Aim of the exercise:
Starting at the line that contains "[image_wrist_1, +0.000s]", copy every line to the end of the material below exactly, and omit the pictures.

Data:
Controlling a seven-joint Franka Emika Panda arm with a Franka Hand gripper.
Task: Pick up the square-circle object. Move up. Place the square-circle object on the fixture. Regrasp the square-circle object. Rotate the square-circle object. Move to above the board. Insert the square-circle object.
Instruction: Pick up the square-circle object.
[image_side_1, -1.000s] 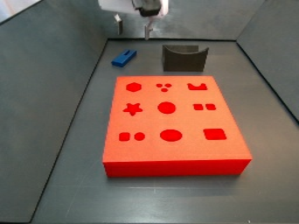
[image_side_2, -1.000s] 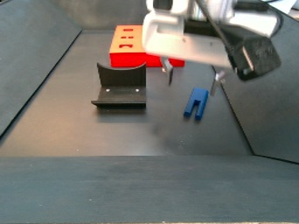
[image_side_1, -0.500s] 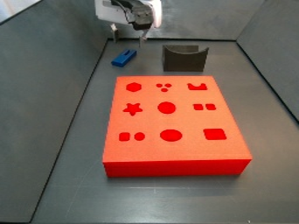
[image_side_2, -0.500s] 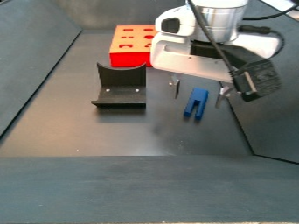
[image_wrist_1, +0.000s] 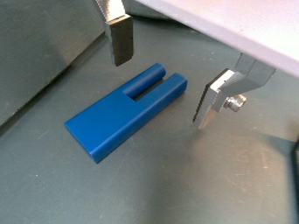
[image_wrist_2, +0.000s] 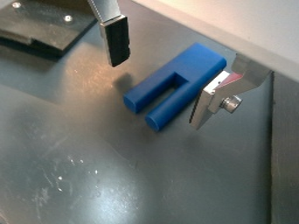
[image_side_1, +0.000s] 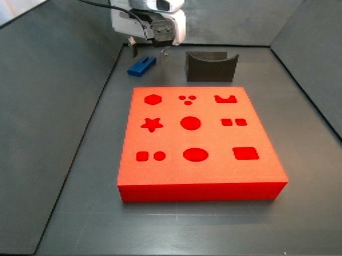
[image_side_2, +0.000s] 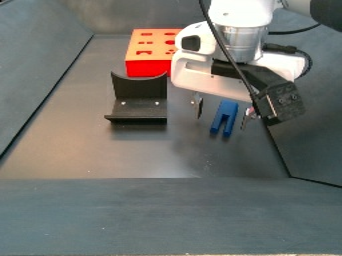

Solution to this task:
[image_wrist_1, +0.000s] 
[image_wrist_2, +0.000s] 
[image_side_1, +0.000s] 
[image_side_2, +0.000s] 

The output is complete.